Relief groups mobilize to aid Japan
As the extent of the death and destruction from the massive disaster in Japan came into focus, religious relief organizations were sending and supporting teams to assess the damage.
Groups such as World Vision and Baptist World Aid had teams on the ground determining what kinds of experts and supplies will be needed in the recovery from the earthquake and tsunami that struck March 11.
Rachel Wolff, a spokeswoman for World Vision, said a relief manager who had worked at the scenes of earthquakes in Haiti and Pakistan was stunned by the extent of the destruction. "He told me that this was unlike anything he's seen anywhere around the world," she said.
A team of Baptist World Aid workers from the U.S., Singapore and Hungary has arrived in Japan and others are on standby, said Eron Henry, a spokesman for the relief organization of the Baptist World Alliance. By March 14, team members had sent photos of scenes from the tsunami's aftermath, with people housed in shelters and cars covered in water and debris. Henry said the aid organization expects to cooperate with other Baptist organizations in its response.
"We have learned the importance of coordinating a response so that there's no duplication, so there's no overlap and no confusion," he said.
The United Methodist Committee on Relief is taking the same approach, said Melissa Hinnen, an UMCOR spokeswoman. But she added that it has been difficult to reach partners many time zones away who already have their hands full. "We're just waiting to see what they tell us their needs are," she said.
"The damage and loss of life is almost impossible to comprehend," said Michael Kinnamon, general secretary of the National Council of Churches.

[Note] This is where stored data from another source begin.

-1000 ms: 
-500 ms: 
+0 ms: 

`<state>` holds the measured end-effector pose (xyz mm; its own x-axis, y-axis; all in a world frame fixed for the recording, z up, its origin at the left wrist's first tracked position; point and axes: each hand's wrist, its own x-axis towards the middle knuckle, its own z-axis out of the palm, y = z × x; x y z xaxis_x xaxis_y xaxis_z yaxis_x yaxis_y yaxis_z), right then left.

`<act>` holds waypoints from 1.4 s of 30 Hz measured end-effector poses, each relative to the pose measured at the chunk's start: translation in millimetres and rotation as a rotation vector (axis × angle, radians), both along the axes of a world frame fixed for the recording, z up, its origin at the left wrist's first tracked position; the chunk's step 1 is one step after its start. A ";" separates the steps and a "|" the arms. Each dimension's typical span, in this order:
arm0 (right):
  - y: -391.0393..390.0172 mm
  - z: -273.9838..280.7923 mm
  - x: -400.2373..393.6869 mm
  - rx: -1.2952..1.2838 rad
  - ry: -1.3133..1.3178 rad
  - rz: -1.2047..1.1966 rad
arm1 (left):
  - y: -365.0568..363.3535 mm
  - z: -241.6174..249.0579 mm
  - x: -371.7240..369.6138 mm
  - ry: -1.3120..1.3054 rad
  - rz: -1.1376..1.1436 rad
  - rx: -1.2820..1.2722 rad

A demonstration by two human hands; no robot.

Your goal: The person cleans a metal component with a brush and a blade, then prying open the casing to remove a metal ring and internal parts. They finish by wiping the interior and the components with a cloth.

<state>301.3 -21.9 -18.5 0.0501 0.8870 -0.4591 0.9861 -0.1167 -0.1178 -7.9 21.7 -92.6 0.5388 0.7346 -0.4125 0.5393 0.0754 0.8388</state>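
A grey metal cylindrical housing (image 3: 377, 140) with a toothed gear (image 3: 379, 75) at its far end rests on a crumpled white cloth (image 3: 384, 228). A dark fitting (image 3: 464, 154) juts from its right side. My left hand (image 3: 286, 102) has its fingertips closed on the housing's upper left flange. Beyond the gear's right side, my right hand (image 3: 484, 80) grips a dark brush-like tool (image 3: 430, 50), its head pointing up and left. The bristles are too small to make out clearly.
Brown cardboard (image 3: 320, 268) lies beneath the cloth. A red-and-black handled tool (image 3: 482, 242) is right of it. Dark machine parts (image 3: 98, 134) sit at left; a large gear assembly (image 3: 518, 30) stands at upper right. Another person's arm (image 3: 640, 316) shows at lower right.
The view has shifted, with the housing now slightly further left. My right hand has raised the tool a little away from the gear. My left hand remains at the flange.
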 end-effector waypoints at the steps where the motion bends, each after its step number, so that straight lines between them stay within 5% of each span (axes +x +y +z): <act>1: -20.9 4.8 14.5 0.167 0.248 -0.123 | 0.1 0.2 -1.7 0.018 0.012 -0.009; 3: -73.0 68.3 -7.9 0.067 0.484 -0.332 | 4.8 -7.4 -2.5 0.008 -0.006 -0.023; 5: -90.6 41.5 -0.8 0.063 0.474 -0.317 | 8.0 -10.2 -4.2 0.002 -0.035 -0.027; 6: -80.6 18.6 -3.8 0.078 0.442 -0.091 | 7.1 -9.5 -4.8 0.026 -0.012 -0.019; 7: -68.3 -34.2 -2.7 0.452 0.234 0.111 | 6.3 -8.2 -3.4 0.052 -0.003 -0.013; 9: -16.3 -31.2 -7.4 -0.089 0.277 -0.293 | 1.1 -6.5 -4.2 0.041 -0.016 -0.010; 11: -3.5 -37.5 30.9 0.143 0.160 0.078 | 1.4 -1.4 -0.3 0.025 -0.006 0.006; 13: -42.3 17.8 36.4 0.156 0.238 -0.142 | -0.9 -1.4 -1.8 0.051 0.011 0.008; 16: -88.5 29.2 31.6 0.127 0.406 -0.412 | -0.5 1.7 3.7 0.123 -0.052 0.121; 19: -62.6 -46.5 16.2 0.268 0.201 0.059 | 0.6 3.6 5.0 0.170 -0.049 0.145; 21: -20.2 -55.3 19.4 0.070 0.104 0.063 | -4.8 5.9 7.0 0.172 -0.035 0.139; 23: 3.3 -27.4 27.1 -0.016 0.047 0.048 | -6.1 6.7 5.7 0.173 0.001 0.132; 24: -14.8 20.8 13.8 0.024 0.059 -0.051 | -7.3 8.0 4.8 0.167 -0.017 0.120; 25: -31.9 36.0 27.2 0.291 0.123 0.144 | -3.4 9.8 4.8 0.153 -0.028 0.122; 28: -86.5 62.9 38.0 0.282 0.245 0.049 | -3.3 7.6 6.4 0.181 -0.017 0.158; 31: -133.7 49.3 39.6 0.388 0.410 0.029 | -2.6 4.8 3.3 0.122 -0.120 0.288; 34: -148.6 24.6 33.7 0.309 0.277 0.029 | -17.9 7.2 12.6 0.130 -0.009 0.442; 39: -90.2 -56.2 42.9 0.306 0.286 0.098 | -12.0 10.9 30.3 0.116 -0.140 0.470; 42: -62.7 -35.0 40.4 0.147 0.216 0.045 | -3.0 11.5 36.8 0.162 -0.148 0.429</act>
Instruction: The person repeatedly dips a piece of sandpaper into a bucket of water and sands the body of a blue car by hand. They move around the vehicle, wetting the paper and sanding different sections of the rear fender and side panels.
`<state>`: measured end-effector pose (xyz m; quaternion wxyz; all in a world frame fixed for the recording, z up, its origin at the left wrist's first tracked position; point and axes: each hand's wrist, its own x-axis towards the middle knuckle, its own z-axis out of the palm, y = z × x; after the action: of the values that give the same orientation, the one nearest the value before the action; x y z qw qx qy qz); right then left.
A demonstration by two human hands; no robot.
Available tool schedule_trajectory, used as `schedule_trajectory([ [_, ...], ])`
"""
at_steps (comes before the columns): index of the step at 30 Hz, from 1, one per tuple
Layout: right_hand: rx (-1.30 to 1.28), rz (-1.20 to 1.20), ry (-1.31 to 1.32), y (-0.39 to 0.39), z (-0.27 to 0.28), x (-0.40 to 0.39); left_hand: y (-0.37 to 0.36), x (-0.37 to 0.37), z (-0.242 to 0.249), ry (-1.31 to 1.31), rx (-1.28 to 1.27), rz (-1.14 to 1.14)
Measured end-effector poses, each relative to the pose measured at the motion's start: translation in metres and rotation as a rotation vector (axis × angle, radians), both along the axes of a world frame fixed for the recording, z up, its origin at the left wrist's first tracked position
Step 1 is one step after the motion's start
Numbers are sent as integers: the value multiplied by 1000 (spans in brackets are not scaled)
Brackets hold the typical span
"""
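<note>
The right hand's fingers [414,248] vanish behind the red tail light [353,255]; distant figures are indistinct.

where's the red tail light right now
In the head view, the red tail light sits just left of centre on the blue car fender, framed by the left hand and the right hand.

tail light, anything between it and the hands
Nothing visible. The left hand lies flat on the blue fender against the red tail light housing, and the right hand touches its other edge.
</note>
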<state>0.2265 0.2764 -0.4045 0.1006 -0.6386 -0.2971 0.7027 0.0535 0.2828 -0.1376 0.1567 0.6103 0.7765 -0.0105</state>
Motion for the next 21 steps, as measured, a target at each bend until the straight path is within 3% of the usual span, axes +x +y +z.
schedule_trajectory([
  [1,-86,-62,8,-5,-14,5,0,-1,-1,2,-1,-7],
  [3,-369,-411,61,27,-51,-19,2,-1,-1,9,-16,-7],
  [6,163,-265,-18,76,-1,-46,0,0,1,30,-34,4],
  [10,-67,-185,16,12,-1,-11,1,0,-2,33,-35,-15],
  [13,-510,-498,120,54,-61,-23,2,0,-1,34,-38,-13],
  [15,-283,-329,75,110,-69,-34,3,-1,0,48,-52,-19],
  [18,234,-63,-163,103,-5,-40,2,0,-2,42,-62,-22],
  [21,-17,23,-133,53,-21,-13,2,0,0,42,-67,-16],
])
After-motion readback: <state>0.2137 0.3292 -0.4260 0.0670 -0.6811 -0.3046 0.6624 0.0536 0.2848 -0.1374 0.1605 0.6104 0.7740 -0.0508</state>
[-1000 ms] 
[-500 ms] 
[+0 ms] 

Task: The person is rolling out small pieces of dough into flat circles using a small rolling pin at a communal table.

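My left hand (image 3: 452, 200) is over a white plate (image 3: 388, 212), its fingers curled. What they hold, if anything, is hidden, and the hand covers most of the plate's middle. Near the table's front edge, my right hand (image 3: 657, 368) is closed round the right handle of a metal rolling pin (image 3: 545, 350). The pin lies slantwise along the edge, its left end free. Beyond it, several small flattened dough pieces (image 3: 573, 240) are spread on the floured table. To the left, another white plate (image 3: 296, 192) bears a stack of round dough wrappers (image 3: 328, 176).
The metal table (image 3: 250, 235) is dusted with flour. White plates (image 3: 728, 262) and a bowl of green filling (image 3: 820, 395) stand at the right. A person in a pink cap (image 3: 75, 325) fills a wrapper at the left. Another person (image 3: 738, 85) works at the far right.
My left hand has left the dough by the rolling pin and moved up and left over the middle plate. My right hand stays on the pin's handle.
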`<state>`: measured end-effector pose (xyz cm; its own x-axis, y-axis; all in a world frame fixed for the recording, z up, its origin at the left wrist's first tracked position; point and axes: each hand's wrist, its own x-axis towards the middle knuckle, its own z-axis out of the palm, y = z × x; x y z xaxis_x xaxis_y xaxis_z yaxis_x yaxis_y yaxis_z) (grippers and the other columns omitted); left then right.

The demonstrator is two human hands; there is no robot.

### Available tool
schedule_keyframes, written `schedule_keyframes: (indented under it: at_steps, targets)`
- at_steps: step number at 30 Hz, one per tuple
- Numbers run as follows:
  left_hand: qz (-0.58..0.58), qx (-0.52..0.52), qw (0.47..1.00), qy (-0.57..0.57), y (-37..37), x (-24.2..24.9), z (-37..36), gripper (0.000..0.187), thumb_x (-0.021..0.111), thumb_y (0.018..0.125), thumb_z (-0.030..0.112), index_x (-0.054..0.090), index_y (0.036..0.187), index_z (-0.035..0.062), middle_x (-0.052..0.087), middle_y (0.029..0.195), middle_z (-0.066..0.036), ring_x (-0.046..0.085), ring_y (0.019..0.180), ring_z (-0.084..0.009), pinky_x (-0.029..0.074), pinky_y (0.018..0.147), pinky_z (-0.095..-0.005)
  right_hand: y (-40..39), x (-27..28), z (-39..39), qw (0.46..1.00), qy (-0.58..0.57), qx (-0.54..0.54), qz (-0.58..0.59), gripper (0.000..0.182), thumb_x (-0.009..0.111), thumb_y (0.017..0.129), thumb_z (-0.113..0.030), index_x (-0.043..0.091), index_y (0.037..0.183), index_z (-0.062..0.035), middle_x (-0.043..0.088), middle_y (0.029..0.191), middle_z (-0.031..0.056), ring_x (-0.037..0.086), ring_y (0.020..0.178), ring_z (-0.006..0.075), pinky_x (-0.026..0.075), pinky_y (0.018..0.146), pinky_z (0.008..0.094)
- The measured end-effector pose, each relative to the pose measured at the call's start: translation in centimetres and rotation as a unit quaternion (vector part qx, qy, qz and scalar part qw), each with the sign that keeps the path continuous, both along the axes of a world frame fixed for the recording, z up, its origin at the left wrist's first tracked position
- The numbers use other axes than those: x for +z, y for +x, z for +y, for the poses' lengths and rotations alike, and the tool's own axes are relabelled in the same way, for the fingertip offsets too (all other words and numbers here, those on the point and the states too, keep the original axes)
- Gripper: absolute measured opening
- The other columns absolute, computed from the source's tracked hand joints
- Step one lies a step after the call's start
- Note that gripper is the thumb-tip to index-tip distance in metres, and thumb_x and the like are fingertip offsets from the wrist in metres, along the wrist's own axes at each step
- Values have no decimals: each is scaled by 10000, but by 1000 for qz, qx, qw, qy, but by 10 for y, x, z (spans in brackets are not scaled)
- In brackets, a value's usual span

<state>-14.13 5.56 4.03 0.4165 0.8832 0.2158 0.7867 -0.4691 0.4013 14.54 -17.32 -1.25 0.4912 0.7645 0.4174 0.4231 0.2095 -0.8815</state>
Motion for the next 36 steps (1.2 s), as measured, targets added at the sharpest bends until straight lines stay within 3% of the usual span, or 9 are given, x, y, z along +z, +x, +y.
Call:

"Spiritual support and healing ministry will be required long after the initial impact of the disaster," said Kinnamon, referring to the NCC's relief partner Church World Service and other organizations. "We pray for the faith and patience to remain committed for as long as it takes," he said.
The Church of the Brethren's Mission and Ministry Board was meeting in Elgin, Illinois, when news of the quake and tsunami came. Brethren disaster ministries made plans to support CWS and its partner in relief efforts. Likewise, United Church of Christ and Christian Church (Disciples) relief officials sought to coordinate their plans.
Meanwhile, many U.S. congregations—Christian and Buddhist—had started planning their responses to the crisis.
An aide to Bishop Koshin Ogui of the predominantly Japanese-heritage Buddhist Churches of America on March 14 drafted a letter to national leaders about donating to a relief fund for victims of the quake and tsunami.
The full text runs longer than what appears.